City has entered the application following a six-week consultation period, which the club claims received a 97% approval rating from respondents. The 80-acre site will contain a 7,000-seat mini-stadium, 15 full-size pitches, and sleeping accommodation for 72 senior and youth players. An announcement regarding planning permission is expected in December with the club pinpointing the venture as a major part of its long-term development.
The facility, which aims to be the world’s finest training complex, is also seen as a method for City to fall into line with UEFA’s financial fair play regulations. Investment in training facilities is exempt from the rules stating clubs can only spend what they earn. “Everybody is getting quite concerned about financial fair play, and rightly so,” Brian Marwood, Manchester City’s chief football operations officer, told Press Association Sport. “But it's not just us, everybody is looking at us but there are a lot of other football clubs looking very carefully at their own situation.”
He added: “We're quite comfortable in terms of the work we have done to date, we know that we have still got a huge amount of work still to do before we conform, and this is part of that process.” Meanwhile, Marwood admitted City was “rocked” by CEO Garry Cook’s departure earlier this month, with the club currently engaged in a global search for his replacement. Cook resigned after admitting an “error of judgement” for his part in an email scandal that hit the Barclays Premier League club.

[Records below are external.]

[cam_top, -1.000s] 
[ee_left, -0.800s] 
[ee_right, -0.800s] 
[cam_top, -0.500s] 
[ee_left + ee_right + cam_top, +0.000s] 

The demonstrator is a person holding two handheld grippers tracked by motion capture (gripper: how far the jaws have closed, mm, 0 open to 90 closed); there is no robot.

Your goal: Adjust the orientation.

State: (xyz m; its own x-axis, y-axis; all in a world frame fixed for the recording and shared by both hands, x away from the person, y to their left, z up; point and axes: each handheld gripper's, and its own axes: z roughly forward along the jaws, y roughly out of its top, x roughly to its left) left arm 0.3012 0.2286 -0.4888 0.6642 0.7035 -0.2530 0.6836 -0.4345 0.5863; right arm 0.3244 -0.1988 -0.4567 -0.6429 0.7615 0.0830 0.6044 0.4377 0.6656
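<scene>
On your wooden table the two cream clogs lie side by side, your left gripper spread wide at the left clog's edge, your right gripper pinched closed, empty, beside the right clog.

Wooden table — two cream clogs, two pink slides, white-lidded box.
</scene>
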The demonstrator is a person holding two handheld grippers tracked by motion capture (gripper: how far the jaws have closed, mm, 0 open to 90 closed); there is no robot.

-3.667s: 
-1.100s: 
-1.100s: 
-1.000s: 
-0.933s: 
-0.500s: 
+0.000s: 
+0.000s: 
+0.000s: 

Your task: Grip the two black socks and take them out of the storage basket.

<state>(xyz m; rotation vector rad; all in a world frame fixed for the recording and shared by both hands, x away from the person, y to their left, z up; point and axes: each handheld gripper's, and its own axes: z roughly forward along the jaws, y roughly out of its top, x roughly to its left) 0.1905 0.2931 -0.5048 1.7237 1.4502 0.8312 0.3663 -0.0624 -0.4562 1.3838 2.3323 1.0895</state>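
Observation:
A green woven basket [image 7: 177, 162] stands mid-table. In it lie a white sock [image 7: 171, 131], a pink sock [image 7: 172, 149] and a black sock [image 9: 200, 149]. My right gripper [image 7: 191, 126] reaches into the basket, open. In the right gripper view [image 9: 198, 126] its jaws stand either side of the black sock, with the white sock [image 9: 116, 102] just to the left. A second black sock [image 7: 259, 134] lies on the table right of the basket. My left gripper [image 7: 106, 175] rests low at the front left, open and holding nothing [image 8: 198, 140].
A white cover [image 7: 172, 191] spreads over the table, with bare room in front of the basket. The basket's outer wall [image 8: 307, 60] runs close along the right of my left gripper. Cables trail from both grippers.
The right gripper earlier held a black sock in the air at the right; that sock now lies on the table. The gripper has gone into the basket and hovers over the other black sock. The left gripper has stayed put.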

Marwood told BBC Sport: “(The) search will be worldwide and we will have somebody that will take forward the great work that has been carried out over the last three years.” He added: “(Cook's departure) was a massive shame from a club point of view and a personal point of view. The whole club was rocked by what happened. I think everybody in football and close to the club is fully aware of what he has achieved – and what the club has achieved in these three years.”